Start of Records to use

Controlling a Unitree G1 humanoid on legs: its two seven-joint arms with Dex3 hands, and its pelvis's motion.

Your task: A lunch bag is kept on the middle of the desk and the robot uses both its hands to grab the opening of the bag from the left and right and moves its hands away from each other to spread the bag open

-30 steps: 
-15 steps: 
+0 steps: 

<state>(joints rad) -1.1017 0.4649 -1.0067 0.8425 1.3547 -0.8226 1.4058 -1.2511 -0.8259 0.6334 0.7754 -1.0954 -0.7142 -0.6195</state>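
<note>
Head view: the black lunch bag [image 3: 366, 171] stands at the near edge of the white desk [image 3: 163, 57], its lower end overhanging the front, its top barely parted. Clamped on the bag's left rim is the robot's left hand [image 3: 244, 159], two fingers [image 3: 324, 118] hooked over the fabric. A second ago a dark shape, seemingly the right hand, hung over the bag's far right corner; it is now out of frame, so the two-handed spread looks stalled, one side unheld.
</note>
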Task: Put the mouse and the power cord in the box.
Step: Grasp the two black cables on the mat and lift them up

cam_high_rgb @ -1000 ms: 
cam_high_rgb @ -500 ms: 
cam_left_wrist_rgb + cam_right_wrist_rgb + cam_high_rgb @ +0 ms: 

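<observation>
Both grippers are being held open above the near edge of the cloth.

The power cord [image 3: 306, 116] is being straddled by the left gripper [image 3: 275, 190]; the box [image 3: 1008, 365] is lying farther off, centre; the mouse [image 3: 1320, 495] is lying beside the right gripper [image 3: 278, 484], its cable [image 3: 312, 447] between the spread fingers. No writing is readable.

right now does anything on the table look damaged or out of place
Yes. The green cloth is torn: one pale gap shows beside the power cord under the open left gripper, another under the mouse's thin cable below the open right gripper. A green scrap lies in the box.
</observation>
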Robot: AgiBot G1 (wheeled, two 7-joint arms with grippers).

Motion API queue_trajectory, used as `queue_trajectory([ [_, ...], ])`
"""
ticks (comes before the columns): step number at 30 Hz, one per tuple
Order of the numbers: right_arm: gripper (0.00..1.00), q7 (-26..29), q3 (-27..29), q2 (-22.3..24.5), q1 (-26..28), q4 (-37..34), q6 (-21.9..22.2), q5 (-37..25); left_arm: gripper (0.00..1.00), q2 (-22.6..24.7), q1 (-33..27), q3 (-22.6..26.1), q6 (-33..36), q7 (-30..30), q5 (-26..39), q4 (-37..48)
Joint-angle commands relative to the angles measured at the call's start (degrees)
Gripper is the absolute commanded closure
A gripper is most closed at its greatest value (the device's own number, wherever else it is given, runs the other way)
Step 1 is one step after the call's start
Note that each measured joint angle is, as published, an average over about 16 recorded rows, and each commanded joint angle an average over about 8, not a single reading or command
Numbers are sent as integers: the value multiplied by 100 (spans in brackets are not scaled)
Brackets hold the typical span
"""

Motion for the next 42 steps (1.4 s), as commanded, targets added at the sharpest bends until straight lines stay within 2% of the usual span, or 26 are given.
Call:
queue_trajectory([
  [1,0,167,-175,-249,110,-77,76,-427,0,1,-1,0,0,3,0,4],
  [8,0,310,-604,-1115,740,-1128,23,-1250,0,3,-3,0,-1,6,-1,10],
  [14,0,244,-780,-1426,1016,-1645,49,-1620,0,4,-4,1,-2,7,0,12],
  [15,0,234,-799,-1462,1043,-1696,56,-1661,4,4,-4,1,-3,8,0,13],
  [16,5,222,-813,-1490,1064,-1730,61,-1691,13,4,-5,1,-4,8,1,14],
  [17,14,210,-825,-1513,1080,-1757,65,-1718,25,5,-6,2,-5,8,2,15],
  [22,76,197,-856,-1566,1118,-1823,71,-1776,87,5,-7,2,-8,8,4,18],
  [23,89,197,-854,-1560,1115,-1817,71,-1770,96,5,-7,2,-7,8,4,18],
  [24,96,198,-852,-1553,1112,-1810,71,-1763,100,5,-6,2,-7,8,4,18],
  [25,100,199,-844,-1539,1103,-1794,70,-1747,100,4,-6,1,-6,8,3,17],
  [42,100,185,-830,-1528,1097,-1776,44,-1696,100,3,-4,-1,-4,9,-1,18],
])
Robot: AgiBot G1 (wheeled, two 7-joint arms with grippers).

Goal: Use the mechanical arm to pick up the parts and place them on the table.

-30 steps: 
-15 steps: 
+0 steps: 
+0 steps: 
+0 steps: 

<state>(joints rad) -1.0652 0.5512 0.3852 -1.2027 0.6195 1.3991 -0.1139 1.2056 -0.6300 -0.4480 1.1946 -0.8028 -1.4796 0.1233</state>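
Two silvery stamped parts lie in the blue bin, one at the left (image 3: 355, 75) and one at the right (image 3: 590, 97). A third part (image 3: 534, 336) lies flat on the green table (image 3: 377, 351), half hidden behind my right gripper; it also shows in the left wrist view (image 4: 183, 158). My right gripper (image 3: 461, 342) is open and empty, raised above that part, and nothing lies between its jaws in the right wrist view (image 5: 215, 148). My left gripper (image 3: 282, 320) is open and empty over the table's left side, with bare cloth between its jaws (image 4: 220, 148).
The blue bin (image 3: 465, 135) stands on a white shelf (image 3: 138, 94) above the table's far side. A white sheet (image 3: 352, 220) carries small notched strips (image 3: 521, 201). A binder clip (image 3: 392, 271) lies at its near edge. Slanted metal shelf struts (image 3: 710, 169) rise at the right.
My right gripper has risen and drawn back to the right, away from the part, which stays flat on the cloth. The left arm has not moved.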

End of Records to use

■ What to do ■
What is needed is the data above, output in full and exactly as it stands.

■ Output ■
Controlling a Unitree G1 humanoid on legs: its two seven-joint arms with Dex3 hands, and its pelvis's motion.

Your task: A lunch bag is kept on the middle of the desk and the robot uses both its hands to grab the opening of the bag from the left and right and moves its hands away from each other to spread the bag open

-30 steps: 
-15 steps: 
+0 steps: 

<state>(joints rad) -1.1017 0.4649 -1.0067 0.8425 1.3547 -0.8226 1.4058 -1.2511 -0.8259 0.6334 0.7754 -1.0954 -0.7142 -0.6195</state>
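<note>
Head view: the black lunch bag [image 3: 366, 171] stands at the near edge of the white desk [image 3: 163, 57], its lower end overhanging the front, its top barely parted. Clamped on the bag's left rim is the robot's left hand [image 3: 244, 159], two fingers [image 3: 324, 118] hooked over the fabric. A second ago a dark shape, seemingly the right hand, hung over the bag's far right corner; it is now out of frame, so the two-handed spread looks stalled, one side unheld.
</note>
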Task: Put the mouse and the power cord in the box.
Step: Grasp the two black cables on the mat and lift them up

cam_high_rgb @ -1000 ms: 
cam_high_rgb @ -500 ms: 
cam_left_wrist_rgb + cam_right_wrist_rgb + cam_high_rgb @ +0 ms: 

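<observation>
Both grippers are being held open above the near edge of the cloth.

The power cord [image 3: 306, 116] is being straddled by the left gripper [image 3: 275, 190]; the box [image 3: 1008, 365] is lying farther off, centre; the mouse [image 3: 1320, 495] is lying beside the right gripper [image 3: 278, 484], its cable [image 3: 312, 447] between the spread fingers. No writing is readable.

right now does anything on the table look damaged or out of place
Yes. The green cloth is torn: one pale gap shows beside the power cord under the open left gripper, another under the mouse's thin cable below the open right gripper. A green scrap lies in the box.
</observation>
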Robot: AgiBot G1 (wheeled, two 7-joint arms with grippers).

Motion API queue_trajectory, used as `queue_trajectory([ [_, ...], ])`
"""
ticks (comes before the columns): step number at 30 Hz, one per tuple
Order of the numbers: right_arm: gripper (0.00..1.00), q7 (-26..29), q3 (-27..29), q2 (-22.3..24.5), q1 (-26..28), q4 (-37..34), q6 (-21.9..22.2), q5 (-37..25); left_arm: gripper (0.00..1.00), q2 (-22.6..24.7), q1 (-33..27), q3 (-22.6..26.1), q6 (-33..36), q7 (-30..30), q5 (-26..39), q4 (-37..48)
Joint-angle commands relative to the angles measured at the call's start (degrees)
Gripper is the absolute commanded closure
A gripper is most closed at its greatest value (the device's own number, wherever else it is given, runs the other way)
Step 1 is one step after the call's start
Note that each measured joint angle is, as published, an average over about 16 recorded rows, and each commanded joint angle an average over about 8, not a single reading or command
Numbers are sent as integers: the value multiplied by 100 (spans in brackets are not scaled)
Brackets hold the typical span
"""

Motion for the next 42 steps (1.4 s), as commanded, targets added at the sharpest bends until straight lines stay within 2% of the usual span, or 26 are given.
Call:
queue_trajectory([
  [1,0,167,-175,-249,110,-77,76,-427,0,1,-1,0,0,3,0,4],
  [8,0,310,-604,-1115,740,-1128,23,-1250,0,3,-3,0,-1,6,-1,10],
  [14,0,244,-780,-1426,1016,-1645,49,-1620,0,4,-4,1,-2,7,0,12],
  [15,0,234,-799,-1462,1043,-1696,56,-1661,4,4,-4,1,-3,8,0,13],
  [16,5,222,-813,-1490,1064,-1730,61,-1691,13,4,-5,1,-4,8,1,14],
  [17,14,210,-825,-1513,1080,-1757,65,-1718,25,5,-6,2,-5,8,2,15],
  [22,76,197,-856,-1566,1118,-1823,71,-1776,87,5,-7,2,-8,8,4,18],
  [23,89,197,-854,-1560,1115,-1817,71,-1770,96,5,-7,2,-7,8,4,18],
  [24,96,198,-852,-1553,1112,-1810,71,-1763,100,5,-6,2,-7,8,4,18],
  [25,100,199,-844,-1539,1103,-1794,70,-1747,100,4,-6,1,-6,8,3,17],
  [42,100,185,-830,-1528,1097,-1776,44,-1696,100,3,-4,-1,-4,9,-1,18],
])
Robot: AgiBot G1 (wheeled, two 7-joint arms with grippers).

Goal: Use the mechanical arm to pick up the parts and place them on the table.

-30 steps: 
-15 steps: 
+0 steps: 
+0 steps: 
+0 steps: 

<state>(joints rad) -1.0652 0.5512 0.3852 -1.2027 0.6195 1.3991 -0.1139 1.2056 -0.6300 -0.4480 1.1946 -0.8028 -1.4796 0.1233</state>
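Two silvery stamped parts lie in the blue bin, one at the left (image 3: 355, 75) and one at the right (image 3: 590, 97). A third part (image 3: 534, 336) lies flat on the green table (image 3: 377, 351), half hidden behind my right gripper; it also shows in the left wrist view (image 4: 183, 158). My right gripper (image 3: 461, 342) is open and empty, raised above that part, and nothing lies between its jaws in the right wrist view (image 5: 215, 148). My left gripper (image 3: 282, 320) is open and empty over the table's left side, with bare cloth between its jaws (image 4: 220, 148).
The blue bin (image 3: 465, 135) stands on a white shelf (image 3: 138, 94) above the table's far side. A white sheet (image 3: 352, 220) carries small notched strips (image 3: 521, 201). A binder clip (image 3: 392, 271) lies at its near edge. Slanted metal shelf struts (image 3: 710, 169) rise at the right.
My right gripper has risen and drawn back to the right, away from the part, which stays flat on the cloth. The left arm has not moved.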

Nothing more is needed for this answer.